Math rock is dead. Such a statement may sound harsh, especially in reference to an underground genre that has barely found its footing, but it isn’t meant as an insult. After twenty years, the strongest descendants of Slint and Genesis have finally taken their spots in the indie and prog-rock canon. Pick up a copy of Don Caballero’s “For Respect” and try to catalogue its found-sound virtues: dissonant vocals, asymmetrical time signatures, and bursts of static and noise dovetail in a warmly familiar fashion. To say that math rock is dead is not to say that we can’t enjoy its teachings—rather, we acknowledge that something new has arrived, that deserves its own name and history.

“Mirrored,” the first LP by New York newcomers Battles, suggests such a label in its first twenty seconds: 22nd-century rock. Throughout the album, an unshakeable bedrock of blips, beeps, and tinny reverb paints a chilly and alien soundscape, the background white noise of a streamlined city of the future. From avant-garde mechanics and aural robotics, this band has built a prophecy, and listeners fond of Royksopp and Junior Boys would do themselves well to listen.

Cheeky opener “Race: In” announces its entrance with a hollow, repetitive drumbeat that perfectly forecasts the childish rhythms of later tracks, the first sign that this album traffics in schizophrenic mood changes and stop-start malfunctions. Singer and keyboardist Tyondai Braxton croons keenly in time with the drums—at his best he resembles a six-year-old child lost in a crowded mall. Album single “Atlas” rolls with a singular, voltaic energy, the rumblings of an electrical storm crackling through every bar. This energy likens “Mirrored” to its predecessors—formality and sterility cancel each other out in a hodgepodge of intricate architecture, all part of a complex equation whose total equals warmth. A modernist energy surges through this album; a city of glass and halogen leaves nothing in the dark.

Even the album’s slowest moments verge on epiphany. “Bad Trails” bounces between a ceiling of sprightly vocals and a floor of atmospheric fuzz, yet the overall mood of the song remains solidly low-key throughout its five minutes. “Tonto” builds slowly from a mournful first few measures to a heavily tritonic, accented freakout of laser-guitar trills and synthesized piano taps. This frenzy eventually fades into a lulling ballad of old-school MIDI and IDM, a retrospective touch that tinges the track with nostalgia. “Prismism” ambles through fifty-two seconds of airy and Bela Fleck-like jamming—the song as a whole acts as a musical picaresque that tempers the album’s tension. “Snare Hangar” celebrates the simplicity of pop with the irony and complexity of a maestro, surrounding a basic, two-part drumline with layers of undulant cries. Nowhere on this album does a track drag; at its worst, it dips into chillier waters.
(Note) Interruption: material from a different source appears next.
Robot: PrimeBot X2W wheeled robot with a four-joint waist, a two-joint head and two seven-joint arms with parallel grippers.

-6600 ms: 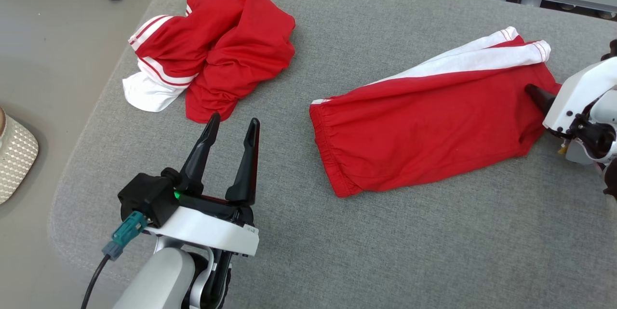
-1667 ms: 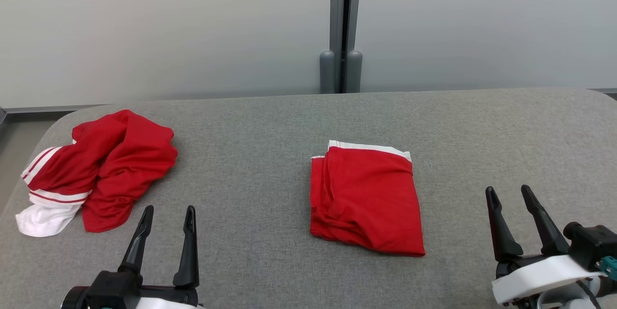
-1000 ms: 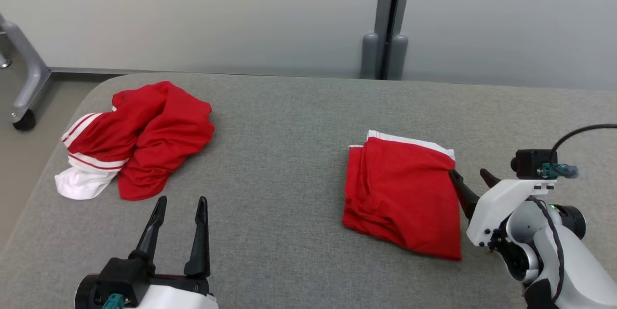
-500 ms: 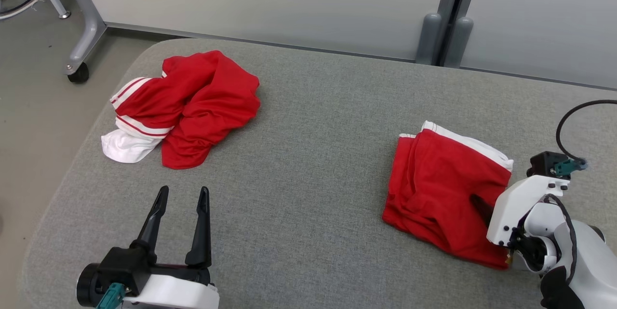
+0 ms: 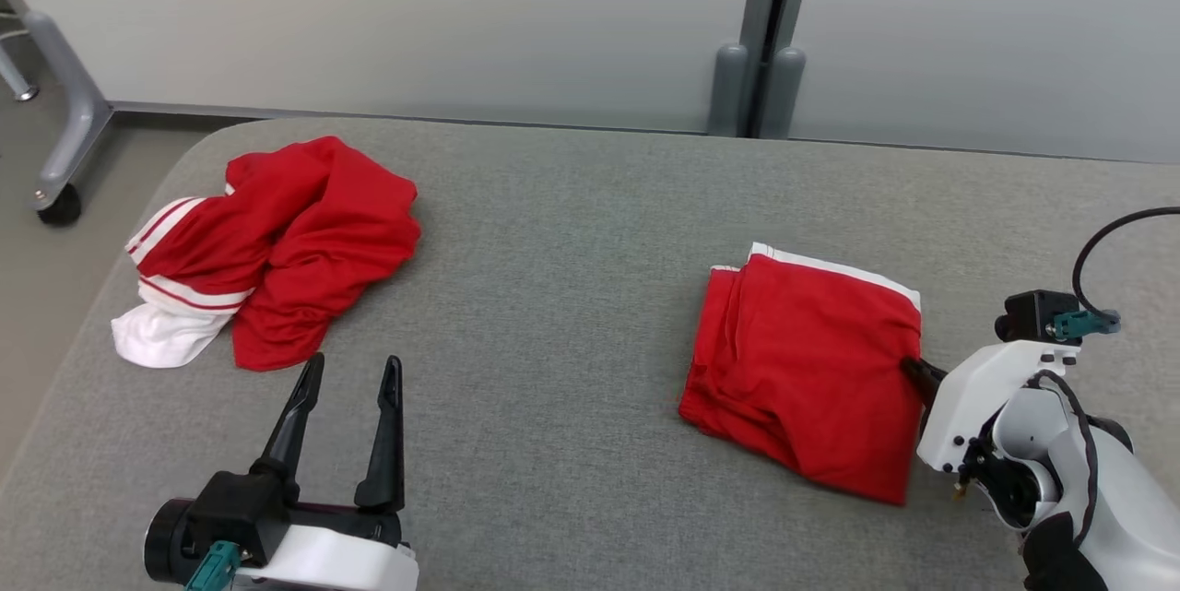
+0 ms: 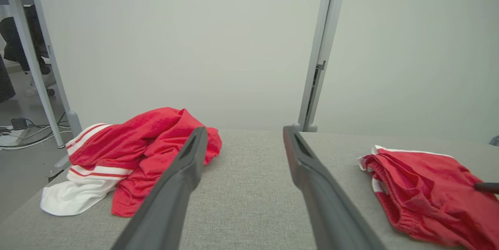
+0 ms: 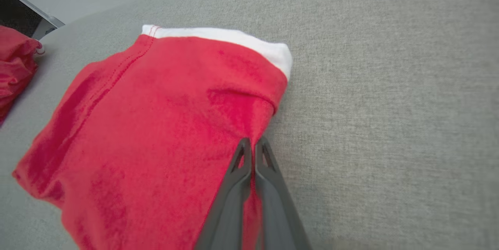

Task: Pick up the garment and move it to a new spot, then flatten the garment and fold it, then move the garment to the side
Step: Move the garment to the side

Yet even amidst all this virtuosity, one track in particular stands tall as a masterpiece: “Rainbow,” a well-named eight-minute epic that rolls through a wave-like arc. Every element of “Mirrored”’s power is here: from the hurried beginning that recalls opener “Race: In,” to a trough of gentle feedback and a rising return to frenzy, the song perfectly captures the singular power of Battles. As an encyclopedic summary of all the album’s virtues, it serves as the definite high point of an album brimming with standouts.

“Mirrored” is not an album for the uninitiated; neither is it one for the jaded. Battles, who might have been world-famous pop stars had they debuted in the next century, invite their listeners to hear them in their own mechanical language. As with all talented innovators, they offer ample reward for fans with a little persistence. Nothing is better for the ear or the mind than something new or strange, and nothing pleases the hips and legs more than a catchy record. “Mirrored” is both, and I wholeheartedly urge all interested readers to nab it as soon as they can.